After our tasty burrito experience in Berlin, we were craving chicken mole. But since Berlin is like 5 hours away and america is even farther, I knew I'd have to put my trusty slow cooker to work to make it myself. Mole, for those of you who haven't tried its amazingness, is a spicy sauce with hints of cinnamon and chocolate. Cinnamon and chocolate? With meat? I know, I know, just try it!

This recipe turned out so good. We had it the first night with corn tortillas and for lunch the next day it was reinvented into a burrito bowl. Both awesome.

I followed Martha's recipe, but made a few adjustments.

3 chicken thighs, 2 chicken breasts
Coarse salt
1 can diced tomatoes with green chiles
1 medium yellow onion, roughly chopped
1 large chipotle chile in adobo sauce (chopped and seeded if you don't want it too spicy)
1/2 cup sliced almonds
1/4 cup dates, chopped
3 ounces bittersweet chocolate, finely chopped (1/2 cup)
3 garlic cloves, smashed and peeled
3 tablespoons extra-virgin olive oil
3/4 teaspoon ground cumin
1/2 teaspoon ground cinnamon
Fresh cilantro leaves, for serving


Season chicken with salt and place in slow cooker. Using an immersion blender, puree tomatoes, onion, chipotle chiles, almonds, dates, garlic, oil, cumin, and cinnamon until smooth. Add chopped chocolate to mix and stir. NOTE: My immersion blender does not like to chop chocolate, hence why I added it after. If yours can handle it, add the chocolate with the rest of the ingredients when you're pureeing.

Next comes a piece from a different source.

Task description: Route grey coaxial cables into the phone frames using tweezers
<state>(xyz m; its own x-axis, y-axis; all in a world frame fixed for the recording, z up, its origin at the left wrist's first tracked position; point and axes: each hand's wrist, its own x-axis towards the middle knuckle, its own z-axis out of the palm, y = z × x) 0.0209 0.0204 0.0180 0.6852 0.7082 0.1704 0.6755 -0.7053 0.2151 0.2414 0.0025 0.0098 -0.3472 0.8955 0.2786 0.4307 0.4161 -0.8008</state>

Add mixture to slow cooker, cover, and cook on high until chicken is tender, 4 hours (or 8 hours on low). Shred chicken and serve with sauce. Top with cilantro.

This had just enough heat for me (I don't like really spicy stuff), but if you love spice, add more adobo chiles. This barely lasted 1 day in our house before it was all gone!